* Work instruction *
Scan the entries below for the string "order" and copy every line where it turns up.

* Data listing *
=== Begin Enclosure ===

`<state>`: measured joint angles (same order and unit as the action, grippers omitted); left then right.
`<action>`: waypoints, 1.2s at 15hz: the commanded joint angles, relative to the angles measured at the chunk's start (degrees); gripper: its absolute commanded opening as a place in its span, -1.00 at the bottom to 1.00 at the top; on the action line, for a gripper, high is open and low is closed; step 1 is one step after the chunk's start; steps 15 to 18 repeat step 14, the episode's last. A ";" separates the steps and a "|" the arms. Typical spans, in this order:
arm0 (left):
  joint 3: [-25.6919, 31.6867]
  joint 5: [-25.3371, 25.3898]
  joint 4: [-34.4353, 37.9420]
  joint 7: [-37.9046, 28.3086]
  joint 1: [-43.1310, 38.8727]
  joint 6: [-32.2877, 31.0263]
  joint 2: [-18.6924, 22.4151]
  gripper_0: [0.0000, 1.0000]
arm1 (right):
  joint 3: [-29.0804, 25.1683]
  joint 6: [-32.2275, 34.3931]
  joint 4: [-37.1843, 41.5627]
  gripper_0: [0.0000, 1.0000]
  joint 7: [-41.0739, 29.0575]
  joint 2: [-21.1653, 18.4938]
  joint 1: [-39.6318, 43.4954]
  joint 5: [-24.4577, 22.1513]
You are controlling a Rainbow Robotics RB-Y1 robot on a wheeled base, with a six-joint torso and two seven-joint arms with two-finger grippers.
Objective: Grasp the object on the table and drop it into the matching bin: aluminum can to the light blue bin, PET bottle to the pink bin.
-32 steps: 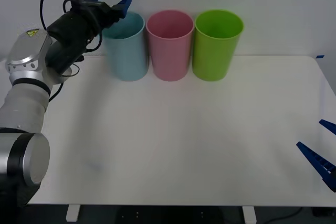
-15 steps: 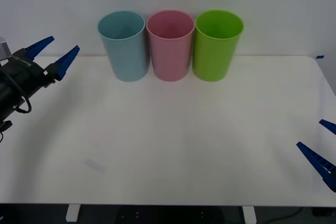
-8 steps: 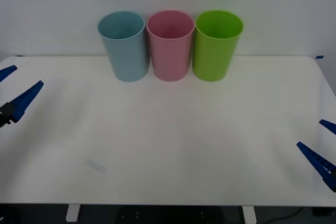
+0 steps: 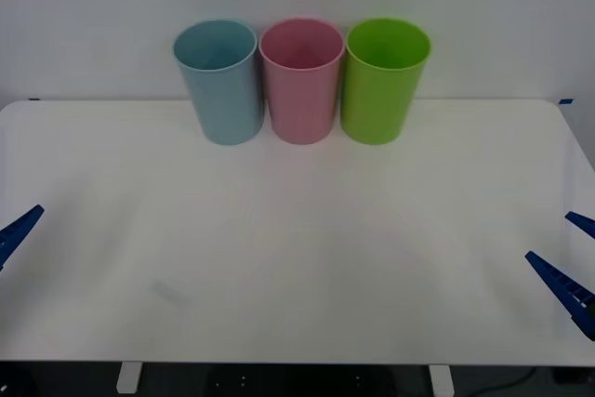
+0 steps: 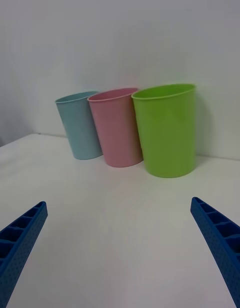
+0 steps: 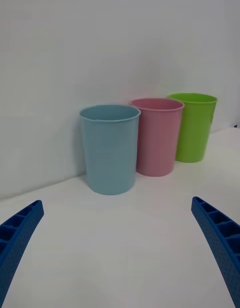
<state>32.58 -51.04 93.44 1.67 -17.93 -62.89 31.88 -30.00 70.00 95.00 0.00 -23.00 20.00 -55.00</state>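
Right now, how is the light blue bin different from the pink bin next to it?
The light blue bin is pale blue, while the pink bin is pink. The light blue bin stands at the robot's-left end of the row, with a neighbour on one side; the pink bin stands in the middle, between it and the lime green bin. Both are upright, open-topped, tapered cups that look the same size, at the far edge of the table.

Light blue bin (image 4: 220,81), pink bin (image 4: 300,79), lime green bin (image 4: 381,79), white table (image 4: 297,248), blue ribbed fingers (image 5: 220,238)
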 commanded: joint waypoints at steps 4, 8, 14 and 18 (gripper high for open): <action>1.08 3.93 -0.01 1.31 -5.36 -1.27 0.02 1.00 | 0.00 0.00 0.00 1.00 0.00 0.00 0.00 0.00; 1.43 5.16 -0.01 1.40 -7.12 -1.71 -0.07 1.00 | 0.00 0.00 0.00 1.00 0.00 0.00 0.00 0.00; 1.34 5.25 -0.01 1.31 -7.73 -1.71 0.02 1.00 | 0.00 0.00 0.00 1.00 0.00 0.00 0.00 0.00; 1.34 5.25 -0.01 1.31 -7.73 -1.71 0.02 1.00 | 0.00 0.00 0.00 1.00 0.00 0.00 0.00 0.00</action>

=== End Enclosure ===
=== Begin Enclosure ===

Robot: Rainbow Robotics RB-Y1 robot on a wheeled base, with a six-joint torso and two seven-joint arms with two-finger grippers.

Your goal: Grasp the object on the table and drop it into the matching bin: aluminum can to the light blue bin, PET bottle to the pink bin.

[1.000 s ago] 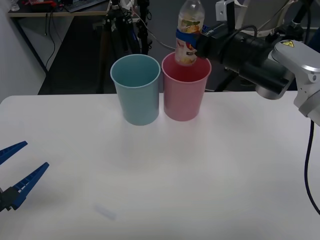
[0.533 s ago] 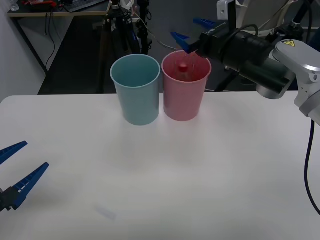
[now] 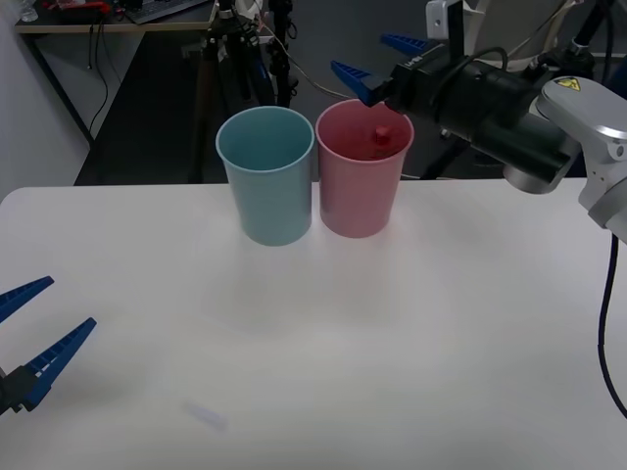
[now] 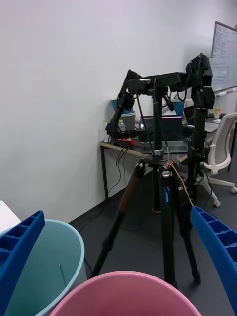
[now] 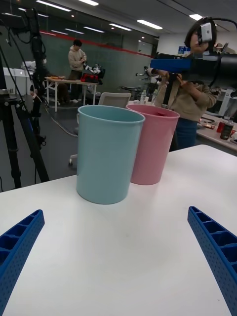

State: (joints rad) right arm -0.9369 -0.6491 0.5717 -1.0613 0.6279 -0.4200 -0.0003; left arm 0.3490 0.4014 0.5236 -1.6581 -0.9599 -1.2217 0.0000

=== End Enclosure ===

* Result of this exercise *
`<state>`: measured joint angles (same order and unit as the action, grippers omitted); left then right.
`<action>`: waypoints, 1.2s at 15hz: the commanded joint angles, relative to the angles measured at the chunk's start (degrees); gripper: its absolute commanded opening as a place in its span, -1.00 at the bottom to 1.00 at the top; on the action line, for a gripper, high is open and low is closed; step 1 is one step after the chunk's start; steps 15 to 18 repeat step 14, the episode's last. A ";" separates the steps and a "|" the arms. Typical spans, in this order:

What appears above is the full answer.